Continua il nostro viaggio nel meraviglioso regno di Narnia…

Abbiamo concluso il secondo libro, “Il leone, la strega e l’armadio”, edito in Italia da Mondadori nella traduzione di Chiara Belliti. Questa è la Narnia che tutti conoscono, quella di Lucy, Edmund, Susan e Peter.
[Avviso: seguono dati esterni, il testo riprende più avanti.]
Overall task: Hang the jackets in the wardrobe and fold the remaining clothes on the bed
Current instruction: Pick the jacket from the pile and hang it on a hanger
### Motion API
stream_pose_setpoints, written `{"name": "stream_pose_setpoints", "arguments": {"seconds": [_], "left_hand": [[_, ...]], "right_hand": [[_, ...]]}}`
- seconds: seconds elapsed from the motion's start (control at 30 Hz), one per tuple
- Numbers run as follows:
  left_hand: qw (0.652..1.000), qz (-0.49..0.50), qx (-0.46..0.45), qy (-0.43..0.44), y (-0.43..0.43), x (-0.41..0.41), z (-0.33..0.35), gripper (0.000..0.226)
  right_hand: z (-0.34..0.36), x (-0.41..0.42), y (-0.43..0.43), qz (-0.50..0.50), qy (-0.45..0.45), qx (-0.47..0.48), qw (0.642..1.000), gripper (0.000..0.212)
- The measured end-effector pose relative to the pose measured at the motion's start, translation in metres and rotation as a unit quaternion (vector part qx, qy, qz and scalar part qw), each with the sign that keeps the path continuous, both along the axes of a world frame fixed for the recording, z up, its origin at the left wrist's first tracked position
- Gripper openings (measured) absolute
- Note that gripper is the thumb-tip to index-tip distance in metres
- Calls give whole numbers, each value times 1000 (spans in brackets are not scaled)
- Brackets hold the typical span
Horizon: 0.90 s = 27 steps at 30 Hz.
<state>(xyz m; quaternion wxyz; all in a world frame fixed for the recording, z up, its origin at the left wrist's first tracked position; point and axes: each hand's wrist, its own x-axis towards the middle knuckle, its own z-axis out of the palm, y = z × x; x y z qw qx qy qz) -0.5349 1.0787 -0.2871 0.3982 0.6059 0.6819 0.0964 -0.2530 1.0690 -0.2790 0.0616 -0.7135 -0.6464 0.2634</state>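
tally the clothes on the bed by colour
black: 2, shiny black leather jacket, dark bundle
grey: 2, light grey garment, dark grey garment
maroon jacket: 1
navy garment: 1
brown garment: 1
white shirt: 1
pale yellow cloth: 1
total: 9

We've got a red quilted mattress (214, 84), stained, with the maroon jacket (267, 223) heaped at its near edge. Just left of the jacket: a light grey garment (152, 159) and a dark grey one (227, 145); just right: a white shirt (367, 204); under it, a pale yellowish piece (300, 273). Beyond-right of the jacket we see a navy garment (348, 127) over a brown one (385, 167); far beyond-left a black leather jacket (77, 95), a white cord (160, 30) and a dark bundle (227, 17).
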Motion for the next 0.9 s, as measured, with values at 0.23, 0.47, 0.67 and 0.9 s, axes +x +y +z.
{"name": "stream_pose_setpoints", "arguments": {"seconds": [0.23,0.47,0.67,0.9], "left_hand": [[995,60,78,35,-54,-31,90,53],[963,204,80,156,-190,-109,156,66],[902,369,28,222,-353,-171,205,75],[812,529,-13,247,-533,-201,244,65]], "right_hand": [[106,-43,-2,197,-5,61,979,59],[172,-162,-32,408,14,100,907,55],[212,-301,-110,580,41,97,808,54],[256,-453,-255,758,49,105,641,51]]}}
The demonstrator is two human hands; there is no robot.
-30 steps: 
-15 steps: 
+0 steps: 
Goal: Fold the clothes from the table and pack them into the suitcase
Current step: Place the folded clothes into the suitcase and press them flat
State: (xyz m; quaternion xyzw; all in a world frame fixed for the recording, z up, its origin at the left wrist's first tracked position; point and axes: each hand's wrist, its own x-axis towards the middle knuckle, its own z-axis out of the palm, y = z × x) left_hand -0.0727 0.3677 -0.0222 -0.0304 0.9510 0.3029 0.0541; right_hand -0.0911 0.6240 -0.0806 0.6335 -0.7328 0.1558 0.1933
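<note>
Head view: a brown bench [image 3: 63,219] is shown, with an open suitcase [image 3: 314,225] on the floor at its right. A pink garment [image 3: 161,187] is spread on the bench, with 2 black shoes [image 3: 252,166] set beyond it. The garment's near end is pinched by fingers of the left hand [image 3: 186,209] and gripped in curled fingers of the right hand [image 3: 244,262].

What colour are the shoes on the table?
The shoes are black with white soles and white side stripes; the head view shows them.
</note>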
Quella della strega bianca, che altri non è se non Jadis.
 
Leggendolo con i miei figli, io godo del loro trasporto e vedo le cose anche attraverso i loro occhi. Ciò premesso, a me Narnia piace tantissimo, pur con i suoi difetti. Ho trovato questo secondo libro, proprio come il primo, a tratti scarno e poco dettagliato: molte cose C.S. Lewis le nomina en passant, dandole poi per scontate. Trovo però che per l’età di riferimento vada bene così. I bambini spesso non hanno bisogno di grandi descrizioni e accettano le regole di un nuovo mondo senza farsi troppe domande. Quindi credo che per godere appieno della magia di Narnia si debba lasciarsi un po’ andare, senza guardare le cose attraverso il filtro dell’esperienza di questo mondo. È come leggere le fiabe: certe cose si accettano e basta, in cambio dell’incanto della storia.
 
Le ambientazioni sono magnifiche e alcuni personaggi sono davvero strepitosi, come il signor Tumnus e i signori Castoro. Dei quattro ragazzi quella che porto più nel cuore è Lucy, con la sua innocente freschezza. Il cammino di Edmund, se pur tortuoso, è plausibile e molto umano. Non tutti sono buoni sempre e comunque, e cadere in tentazione è facile.
 
Clive Staples Lewis, nord-irlandese nato a Belfast, rimase ateo fino ai trent’anni, quando si convertì al cristianesimo della chiesa anglicana. Questa parte di lui ha lasciato un’evidente impronta nei suoi libri, infatti quasi l’intero racconto può essere letto come metafora religiosa o comunque morale. Il grande pregio di Lewis è stato però di non cadere mai nel bieco moralismo: la storia è sempre al primo posto.